**EXERCISE OBJECTIVE**
Each line below is to be copied out exactly, and none may be omitted.

....

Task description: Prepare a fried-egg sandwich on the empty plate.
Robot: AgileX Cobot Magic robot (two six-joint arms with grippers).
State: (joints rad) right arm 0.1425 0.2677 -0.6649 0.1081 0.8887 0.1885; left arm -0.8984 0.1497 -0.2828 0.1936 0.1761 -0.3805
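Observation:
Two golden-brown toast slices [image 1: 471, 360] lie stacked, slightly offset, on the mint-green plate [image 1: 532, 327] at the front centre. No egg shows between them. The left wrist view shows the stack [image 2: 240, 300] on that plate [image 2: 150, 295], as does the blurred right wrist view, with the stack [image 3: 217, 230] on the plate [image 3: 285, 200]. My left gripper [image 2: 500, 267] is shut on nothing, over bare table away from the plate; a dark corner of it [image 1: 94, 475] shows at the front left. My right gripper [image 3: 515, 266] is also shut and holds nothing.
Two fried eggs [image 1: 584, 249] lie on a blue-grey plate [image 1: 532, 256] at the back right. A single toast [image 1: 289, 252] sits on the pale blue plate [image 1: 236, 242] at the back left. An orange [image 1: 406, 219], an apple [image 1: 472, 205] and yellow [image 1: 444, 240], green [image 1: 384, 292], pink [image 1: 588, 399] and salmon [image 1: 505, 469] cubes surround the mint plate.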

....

**YOUR SOLUTION**
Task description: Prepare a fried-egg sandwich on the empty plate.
Robot: AgileX Cobot Magic robot (two six-joint arms with grippers).
State: (joints rad) right arm 0.1425 0.2677 -0.6649 0.1081 0.8887 0.1885; left arm -0.8984 0.1497 -0.2828 0.1936 0.1761 -0.3805
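Observation:
Two golden-brown toast slices [image 1: 471, 360] lie stacked, slightly offset, on the mint-green plate [image 1: 532, 327] at the front centre. No egg shows between them. The left wrist view shows the stack [image 2: 240, 300] on that plate [image 2: 150, 295], as does the blurred right wrist view, with the stack [image 3: 217, 230] on the plate [image 3: 285, 200]. My left gripper [image 2: 500, 267] is shut on nothing, over bare table away from the plate; a dark corner of it [image 1: 94, 475] shows at the front left. My right gripper [image 3: 515, 266] is also shut and holds nothing.
Two fried eggs [image 1: 584, 249] lie on a blue-grey plate [image 1: 532, 256] at the back right. A single toast [image 1: 289, 252] sits on the pale blue plate [image 1: 236, 242] at the back left. An orange [image 1: 406, 219], an apple [image 1: 472, 205] and yellow [image 1: 444, 240], green [image 1: 384, 292], pink [image 1: 588, 399] and salmon [image 1: 505, 469] cubes surround the mint plate.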

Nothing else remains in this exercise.